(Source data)
________________
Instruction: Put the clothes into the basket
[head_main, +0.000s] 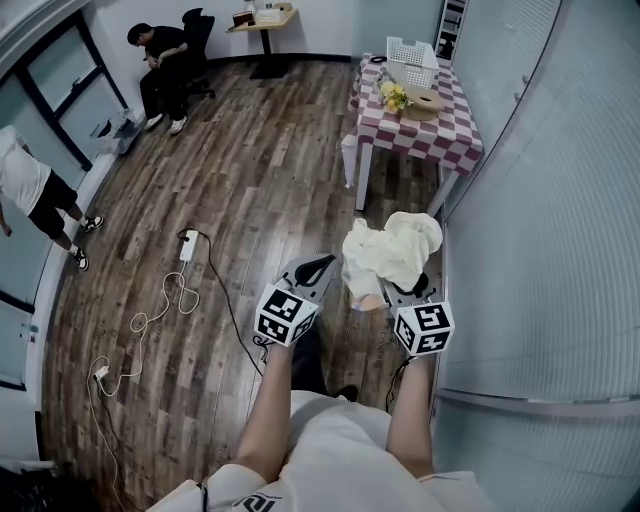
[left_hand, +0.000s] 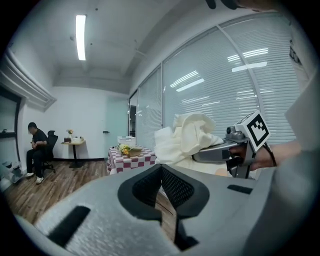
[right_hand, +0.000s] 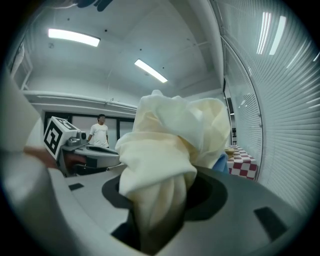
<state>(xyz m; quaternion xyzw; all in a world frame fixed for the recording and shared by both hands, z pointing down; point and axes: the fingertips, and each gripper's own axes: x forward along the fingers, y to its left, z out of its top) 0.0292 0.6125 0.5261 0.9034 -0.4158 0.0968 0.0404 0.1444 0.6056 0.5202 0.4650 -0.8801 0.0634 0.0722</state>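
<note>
A bundled cream garment (head_main: 395, 250) hangs from my right gripper (head_main: 400, 290), whose jaws are shut on it. In the right gripper view the cream garment (right_hand: 170, 165) fills the middle and hides the fingertips of the right gripper (right_hand: 160, 220). My left gripper (head_main: 322, 262) is level with it on the left, shut and holding nothing; in its own view the left gripper (left_hand: 161, 170) has its pads touching at the tip. The white basket (head_main: 412, 62) stands far ahead on a checked table (head_main: 440, 135), small in the left gripper view as the basket (left_hand: 126, 141).
Flowers (head_main: 393, 95) and a straw bowl (head_main: 424, 102) share the table. A wall of blinds (head_main: 540, 200) runs close along the right. A power strip with cables (head_main: 188, 245) lies on the wood floor at left. One person (head_main: 160, 55) sits at the back and another person (head_main: 30, 190) stands at left.
</note>
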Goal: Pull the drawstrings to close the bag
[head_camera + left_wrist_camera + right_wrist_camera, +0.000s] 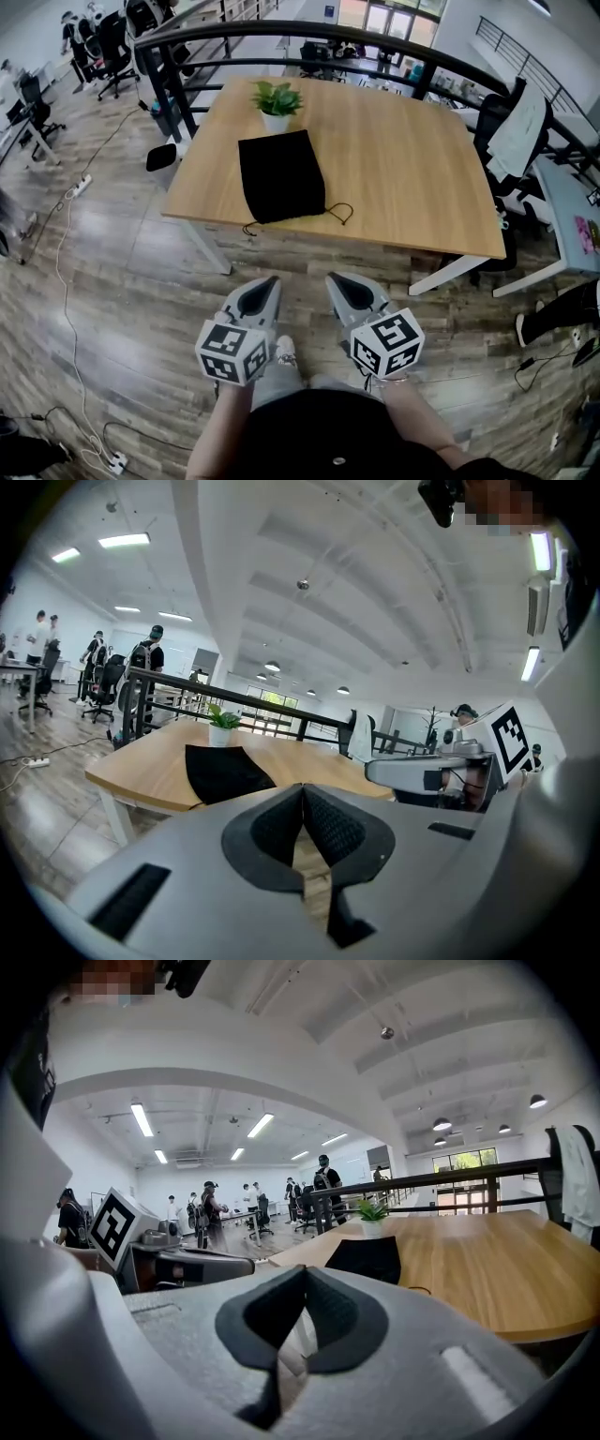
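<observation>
At far left, black office chairs [112, 47] stand on a grey-brown plank floor [122, 309], where a white cable [61, 253] trails. A curved black metal railing [281, 33] runs behind the pale wood-grain worktop [403, 178] with its white legs. The left tongs [267, 286], grey shells with ribbed dark pads, are pressed together and empty over the floor, near of the worktop. The black bag [279, 175], soft matte cloth, lies flat on the worktop's left half, its thin drawstrings [339, 212] lying slack by the near edge. A leafy plant [277, 97] in a white pot [276, 121] sits just beyond the bag. The right tongs [339, 284] are likewise closed on nothing. Far right, a white garment [518, 131] drapes a chair [489, 117].
</observation>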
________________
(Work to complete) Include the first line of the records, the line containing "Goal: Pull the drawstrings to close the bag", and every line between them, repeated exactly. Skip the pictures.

(Solution to this problem)
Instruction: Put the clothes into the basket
[head_main, +0.000s] 
[left_hand, +0.000s] 
[right_hand, +0.000s] 
<state>(xyz m; quaternion xyzw; all in a world frame fixed for the recording and shared by both hands, z pointing down; point and axes: the fingertips, and each gripper's own axes: x forward along the fingers, y to its left, z out of its top) 0.0292 0.6125 0.5261 0.9034 -0.4158 0.0968 0.0404 0.1444 0.6056 0.5202 0.4650 -0.8801 0.0634 0.0722</state>
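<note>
A bundled cream garment (head_main: 395, 250) hangs from my right gripper (head_main: 400, 290), whose jaws are shut on it. In the right gripper view the cream garment (right_hand: 170, 165) fills the middle and hides the fingertips of the right gripper (right_hand: 160, 220). My left gripper (head_main: 322, 262) is level with it on the left, shut and holding nothing; in its own view the left gripper (left_hand: 161, 170) has its pads touching at the tip. The white basket (head_main: 412, 62) stands far ahead on a checked table (head_main: 440, 135), small in the left gripper view as the basket (left_hand: 126, 141).
Flowers (head_main: 393, 95) and a straw bowl (head_main: 424, 102) share the table. A wall of blinds (head_main: 540, 200) runs close along the right. A power strip with cables (head_main: 188, 245) lies on the wood floor at left. One person (head_main: 160, 55) sits at the back and another person (head_main: 30, 190) stands at left.
</note>
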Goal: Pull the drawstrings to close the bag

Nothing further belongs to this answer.